What needs to be done: The goal is a clean copy of all the data below, with pictures dropped and everything else retyped exactly.

Available data: Begin

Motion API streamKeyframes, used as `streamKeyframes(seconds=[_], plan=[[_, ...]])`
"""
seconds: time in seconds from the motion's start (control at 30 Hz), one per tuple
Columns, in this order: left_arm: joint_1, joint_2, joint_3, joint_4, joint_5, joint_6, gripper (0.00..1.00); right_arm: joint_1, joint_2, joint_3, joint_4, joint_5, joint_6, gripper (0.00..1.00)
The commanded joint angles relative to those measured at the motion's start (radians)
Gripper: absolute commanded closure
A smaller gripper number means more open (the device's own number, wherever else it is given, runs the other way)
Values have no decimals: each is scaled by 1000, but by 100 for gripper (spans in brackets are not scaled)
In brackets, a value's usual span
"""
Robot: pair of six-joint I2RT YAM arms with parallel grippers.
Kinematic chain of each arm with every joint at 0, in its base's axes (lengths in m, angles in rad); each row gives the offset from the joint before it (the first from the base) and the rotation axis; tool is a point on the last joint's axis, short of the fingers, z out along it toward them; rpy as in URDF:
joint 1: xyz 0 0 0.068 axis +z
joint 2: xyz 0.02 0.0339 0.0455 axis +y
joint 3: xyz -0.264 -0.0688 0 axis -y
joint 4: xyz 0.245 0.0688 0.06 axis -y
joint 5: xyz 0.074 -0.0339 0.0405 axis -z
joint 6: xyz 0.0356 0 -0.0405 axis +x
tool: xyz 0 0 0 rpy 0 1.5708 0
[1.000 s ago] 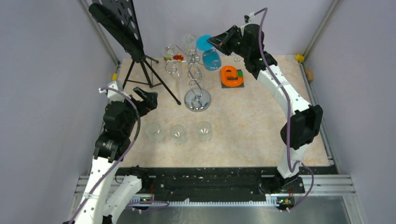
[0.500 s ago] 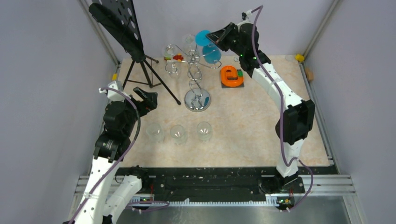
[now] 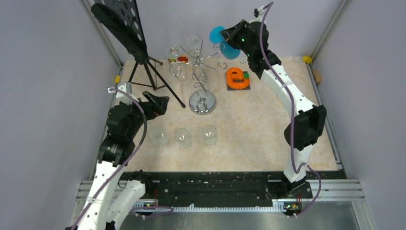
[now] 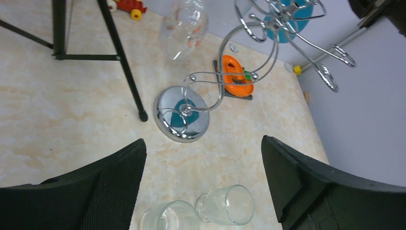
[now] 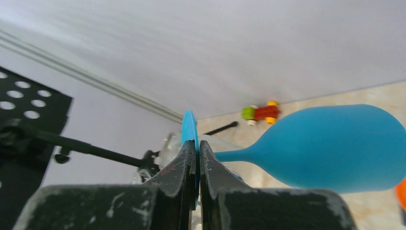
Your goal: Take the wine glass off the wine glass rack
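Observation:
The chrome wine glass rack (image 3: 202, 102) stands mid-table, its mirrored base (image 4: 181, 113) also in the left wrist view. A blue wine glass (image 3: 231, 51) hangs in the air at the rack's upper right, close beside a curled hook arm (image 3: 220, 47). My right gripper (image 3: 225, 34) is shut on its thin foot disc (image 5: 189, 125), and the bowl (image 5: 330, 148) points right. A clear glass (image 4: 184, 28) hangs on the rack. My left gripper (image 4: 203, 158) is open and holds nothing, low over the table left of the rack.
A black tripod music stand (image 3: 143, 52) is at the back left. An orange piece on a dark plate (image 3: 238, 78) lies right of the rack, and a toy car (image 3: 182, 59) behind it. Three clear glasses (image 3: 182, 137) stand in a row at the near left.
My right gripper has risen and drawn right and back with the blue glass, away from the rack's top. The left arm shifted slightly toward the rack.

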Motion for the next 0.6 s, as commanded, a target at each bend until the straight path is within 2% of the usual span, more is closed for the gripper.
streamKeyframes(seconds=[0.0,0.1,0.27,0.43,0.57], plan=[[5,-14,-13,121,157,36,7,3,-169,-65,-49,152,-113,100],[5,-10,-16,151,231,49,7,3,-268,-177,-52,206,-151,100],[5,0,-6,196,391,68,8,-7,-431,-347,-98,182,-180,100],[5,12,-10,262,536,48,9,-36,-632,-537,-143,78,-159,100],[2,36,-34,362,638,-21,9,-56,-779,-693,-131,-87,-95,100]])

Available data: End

Response area:
Motion API streamKeyframes, used as `streamKeyframes(seconds=[_], plan=[[_, ...]])`
"""
seconds: time in seconds from the motion's start (control at 30 Hz), one per tuple
Columns, in this order: left_arm: joint_1, joint_2, joint_3, joint_4, joint_5, joint_6, gripper (0.00..1.00); right_arm: joint_1, joint_2, joint_3, joint_4, joint_5, joint_6, gripper (0.00..1.00)
The commanded joint angles relative to those measured at the motion's start (radians)
Gripper: absolute commanded closure
A smaller gripper number means more open (the device's own number, wherever else it is given, runs the other way)
Values have no decimals: each is scaled by 1000, but by 100 for gripper (spans in brackets are not scaled)
In brackets, a value's usual span
"""
Robot: pair of six-joint I2RT YAM arms with parallel grippers.
Kinematic chain of each arm with every joint at 0, in its base's axes (lengths in m, angles in rad); each row gives the offset from the joint before it (the first from the base) and the rotation axis; tool is a point on the last joint's axis, short of the fingers, z out along it toward them; rpy as in URDF:
joint 1: xyz 0 0 0.068 axis +z
joint 2: xyz 0.02 0.0339 0.0455 axis +y
joint 3: xyz -0.264 -0.0688 0 axis -y
joint 4: xyz 0.245 0.0688 0.06 axis -y
joint 5: xyz 0.074 -0.0339 0.0405 axis -z
joint 6: xyz 0.0356 0 -0.0405 axis +x
tool: xyz 0 0 0 rpy 0 1.5708 0
[1.000 s ago] 
[0.500 s ago] 
[now] 
[now] 
[now] 
Your goal: Take the wine glass off the wine glass rack
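Observation:
The chrome wine glass rack (image 3: 202, 102) stands mid-table, its mirrored base (image 4: 181, 113) also in the left wrist view. A blue wine glass (image 3: 231, 51) hangs in the air at the rack's upper right, close beside a curled hook arm (image 3: 220, 47). My right gripper (image 3: 225, 34) is shut on its thin foot disc (image 5: 189, 125), and the bowl (image 5: 330, 148) points right. A clear glass (image 4: 184, 28) hangs on the rack. My left gripper (image 4: 203, 158) is open and holds nothing, low over the table left of the rack.
A black tripod music stand (image 3: 143, 52) is at the back left. An orange piece on a dark plate (image 3: 238, 78) lies right of the rack, and a toy car (image 3: 182, 59) behind it. Three clear glasses (image 3: 182, 137) stand in a row at the near left.
My right gripper has risen and drawn right and back with the blue glass, away from the rack's top. The left arm shifted slightly toward the rack.
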
Motion for the next 0.6 s, as commanded, a target at each bend until the straight path is within 2% of the usual span, more is closed for the gripper.
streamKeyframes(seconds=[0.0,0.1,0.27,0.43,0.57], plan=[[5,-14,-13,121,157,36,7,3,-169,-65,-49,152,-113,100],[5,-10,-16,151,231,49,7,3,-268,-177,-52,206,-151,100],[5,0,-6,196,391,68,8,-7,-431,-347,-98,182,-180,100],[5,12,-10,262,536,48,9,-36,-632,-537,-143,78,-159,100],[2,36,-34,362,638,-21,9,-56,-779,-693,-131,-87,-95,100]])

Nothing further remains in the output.